In the instant petition, irrespective of ownership of the vehicle be it of respondent No.2 or 3 or anyone else, identity of the driver was not established by the claimant. According to the claimant, the vehicle was being driven by respondent No.1. This was denied by respondent No.1. According to respondent No.1, he was just a fellow traveller in the offending vehicle being driven by Kewal Ram Sharma. There was no positive evidence to establish that respondent No.1 was driving the vehicle at the relevant time. Respondent No.1 had denied driving the vehicle at that time. Statements of claimant and her mother (a fellow passenger in the car) recorded during the criminal case were very categorical that vehicle in question was being driven by Kewal Ram Sharma. The available evidence leads to unescapable conclusion that claimant had suppressed the truth from the Tribunal about the driver of the offending vehicle.
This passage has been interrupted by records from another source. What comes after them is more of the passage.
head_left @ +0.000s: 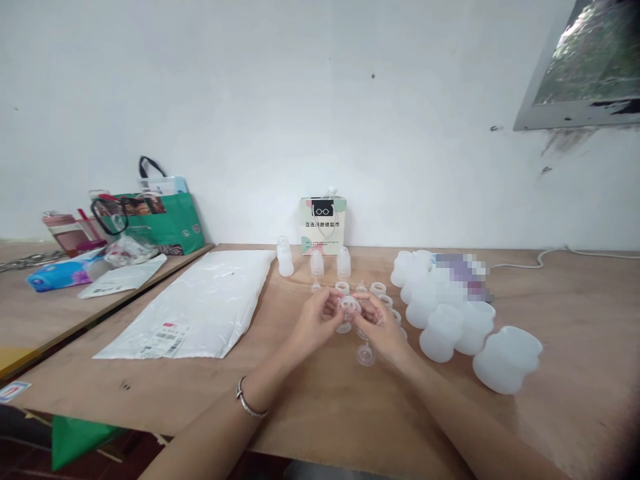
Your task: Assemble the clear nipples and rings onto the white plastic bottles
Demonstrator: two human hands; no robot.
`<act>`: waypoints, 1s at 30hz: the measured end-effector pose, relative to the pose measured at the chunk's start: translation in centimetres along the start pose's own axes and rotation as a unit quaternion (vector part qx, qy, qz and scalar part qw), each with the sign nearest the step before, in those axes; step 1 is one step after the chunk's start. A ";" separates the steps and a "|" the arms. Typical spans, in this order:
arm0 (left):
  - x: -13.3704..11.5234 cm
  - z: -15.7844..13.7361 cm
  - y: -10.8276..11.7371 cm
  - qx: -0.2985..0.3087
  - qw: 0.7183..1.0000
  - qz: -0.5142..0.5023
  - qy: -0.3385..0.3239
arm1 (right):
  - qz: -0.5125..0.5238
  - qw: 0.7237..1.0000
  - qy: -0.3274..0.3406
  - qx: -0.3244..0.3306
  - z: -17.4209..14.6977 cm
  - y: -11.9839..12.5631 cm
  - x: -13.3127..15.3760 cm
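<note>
Between the fingertips of my left hand (320,315) and my right hand (381,327) is a clear baby bottle nipple (349,306), perhaps with a collar ring; the fingers partly cover it. Both hands are closed on it, low over the table. Just in front of my right hand a loose nipple (365,355) lies on the wood. Around the hands stand several white collar rings (379,288) and more clear nipples (361,287), some hidden behind the fingers. To the right are several frosted, waisted bottle bodies (442,332).
An assembled bottle (285,256) and two capped tops (343,263) stand before a paper bag (323,230) at the wall. A white mailing bag (200,303) lies left. Further left are a green bag (173,223) and a tissue pack (63,270). A white cable (525,266) runs along the right back.
</note>
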State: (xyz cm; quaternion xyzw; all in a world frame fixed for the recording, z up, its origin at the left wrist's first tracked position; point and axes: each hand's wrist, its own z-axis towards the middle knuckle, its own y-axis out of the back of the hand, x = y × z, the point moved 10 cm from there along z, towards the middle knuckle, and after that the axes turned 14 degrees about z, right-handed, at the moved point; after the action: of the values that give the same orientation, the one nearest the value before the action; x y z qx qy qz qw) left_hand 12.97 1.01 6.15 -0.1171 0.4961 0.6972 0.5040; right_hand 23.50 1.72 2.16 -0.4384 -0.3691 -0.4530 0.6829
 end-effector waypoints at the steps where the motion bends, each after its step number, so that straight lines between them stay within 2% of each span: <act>1: -0.1 0.0 -0.2 0.005 1.000 0.004 -0.005 | -0.004 1.000 0.004 -0.002 0.0 0.1 0.1; 7: -0.4 -0.2 -0.5 0.009 1.000 0.025 -0.001 | -0.029 0.999 0.034 -0.019 -0.2 0.4 0.7; 12: -2.5 -0.5 0.0 0.006 0.989 0.129 -0.077 | -0.024 0.999 0.012 -0.028 -0.1 0.7 0.4; 16: -2.9 -0.5 0.7 -0.016 0.976 0.187 -0.106 | 0.070 0.997 -0.035 -0.011 -0.3 -0.1 0.4; 20: -3.1 -0.6 1.8 -0.059 0.974 0.188 -0.109 | 0.214 0.971 -0.107 -0.010 -0.6 -0.8 -0.3; 24: -4.1 -1.1 1.7 -0.052 0.970 0.198 -0.130 | 0.234 0.963 -0.131 0.018 -0.7 -1.6 -0.6; 27: -4.8 -1.6 1.2 -0.056 0.955 0.248 -0.151 | 0.229 0.964 -0.135 0.011 -0.8 -1.6 -1.0; 30: -5.3 -2.0 0.8 -0.092 0.925 0.327 -0.172 | 0.209 0.969 -0.135 -0.010 -0.8 -1.3 -1.2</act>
State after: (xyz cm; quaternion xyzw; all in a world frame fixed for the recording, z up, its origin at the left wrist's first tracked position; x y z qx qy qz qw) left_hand 14.14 -3.71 9.18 0.1278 0.3464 0.8751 0.3130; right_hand 21.97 1.02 1.13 -0.5697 -0.3536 -0.2407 0.7017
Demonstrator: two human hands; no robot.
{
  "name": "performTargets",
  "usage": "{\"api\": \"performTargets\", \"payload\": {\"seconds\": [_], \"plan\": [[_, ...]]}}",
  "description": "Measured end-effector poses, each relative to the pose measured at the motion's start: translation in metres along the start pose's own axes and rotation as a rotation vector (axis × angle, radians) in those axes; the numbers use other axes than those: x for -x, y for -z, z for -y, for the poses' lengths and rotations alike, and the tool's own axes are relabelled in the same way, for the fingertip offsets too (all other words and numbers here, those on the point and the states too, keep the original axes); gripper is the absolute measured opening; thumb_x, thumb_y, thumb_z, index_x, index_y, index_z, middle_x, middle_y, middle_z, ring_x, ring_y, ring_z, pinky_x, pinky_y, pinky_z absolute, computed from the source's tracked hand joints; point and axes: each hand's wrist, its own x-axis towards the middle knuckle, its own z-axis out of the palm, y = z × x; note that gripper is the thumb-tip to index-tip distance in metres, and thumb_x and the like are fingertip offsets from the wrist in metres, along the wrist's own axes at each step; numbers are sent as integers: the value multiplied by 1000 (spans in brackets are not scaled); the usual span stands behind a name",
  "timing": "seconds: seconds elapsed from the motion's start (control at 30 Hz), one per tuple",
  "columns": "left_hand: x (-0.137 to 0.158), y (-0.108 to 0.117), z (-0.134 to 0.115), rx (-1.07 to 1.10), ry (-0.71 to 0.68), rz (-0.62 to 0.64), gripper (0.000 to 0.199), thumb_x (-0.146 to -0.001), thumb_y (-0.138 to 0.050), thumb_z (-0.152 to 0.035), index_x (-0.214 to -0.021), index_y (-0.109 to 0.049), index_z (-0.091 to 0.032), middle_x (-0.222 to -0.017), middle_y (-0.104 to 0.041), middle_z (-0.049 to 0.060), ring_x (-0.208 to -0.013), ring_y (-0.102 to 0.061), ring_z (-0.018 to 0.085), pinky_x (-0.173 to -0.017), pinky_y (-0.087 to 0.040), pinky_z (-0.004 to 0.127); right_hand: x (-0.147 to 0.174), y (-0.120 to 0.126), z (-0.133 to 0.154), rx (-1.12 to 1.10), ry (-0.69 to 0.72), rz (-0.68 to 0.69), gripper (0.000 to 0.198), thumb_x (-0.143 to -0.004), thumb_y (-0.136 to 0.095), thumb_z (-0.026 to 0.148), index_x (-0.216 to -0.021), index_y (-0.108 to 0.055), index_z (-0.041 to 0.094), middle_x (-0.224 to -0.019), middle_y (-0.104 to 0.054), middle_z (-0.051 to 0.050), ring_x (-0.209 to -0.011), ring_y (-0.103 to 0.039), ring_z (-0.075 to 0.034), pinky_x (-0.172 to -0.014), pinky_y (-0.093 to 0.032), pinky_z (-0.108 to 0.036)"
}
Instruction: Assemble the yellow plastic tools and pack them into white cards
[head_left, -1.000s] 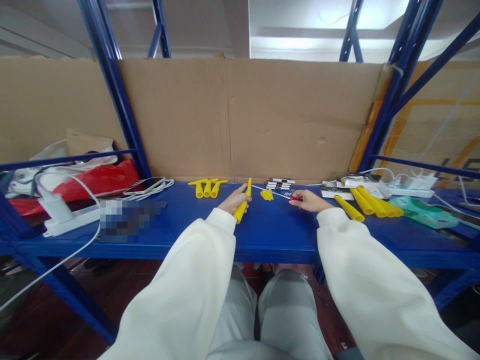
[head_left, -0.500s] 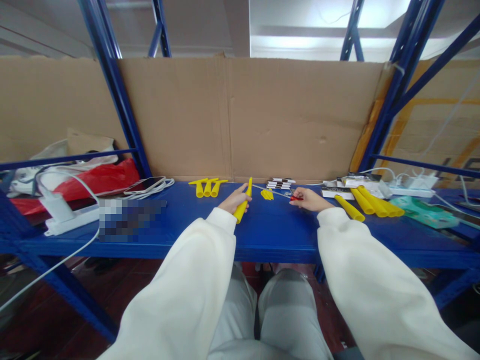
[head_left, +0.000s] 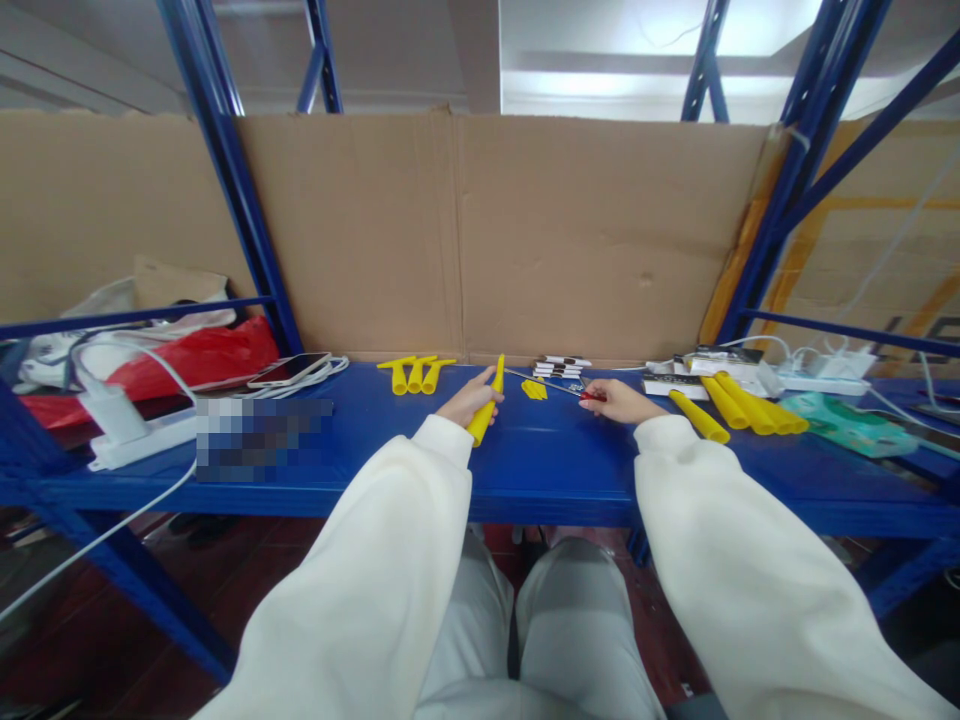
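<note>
My left hand is closed round a yellow tapered tube, its narrow end pointing up and away. In my right hand is a screwdriver with a red handle and a long thin shaft. The shaft runs left, its tip close to the upper part of the tube; I cannot tell whether they touch. Between my hands lie small flat yellow pieces. Behind them is a stack of small black-and-white boxes. Several loose yellow tubes lie right of my right hand.
Yellow T-shaped pieces stand at the back left of the blue table. Farther left are a phone, a white power strip and a red bag. A green packet lies at right. A cardboard panel closes the back.
The screwdriver shaft has tilted very slightly. Both hands and the yellow tube stay nearly where they were.
</note>
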Motion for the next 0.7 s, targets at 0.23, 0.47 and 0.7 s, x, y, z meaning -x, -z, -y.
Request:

She had presented false facts about driver of the vehicle. Under the circumstances, owner of the vehicle be it respondent No.2 or respondent No.3, could not be held vicariously liable. The link between the driver and owner of the vehicle was also not established. The identity of the driver was not established. 5. For the foregoing reasons, I do not find any reason for interfering with the impugned order passed by learned Motor Accident Claims Tribunal, dismissing the claim petition. Consequently, the present appeal is dismissed, so also the pending miscellaneous application(s), if any.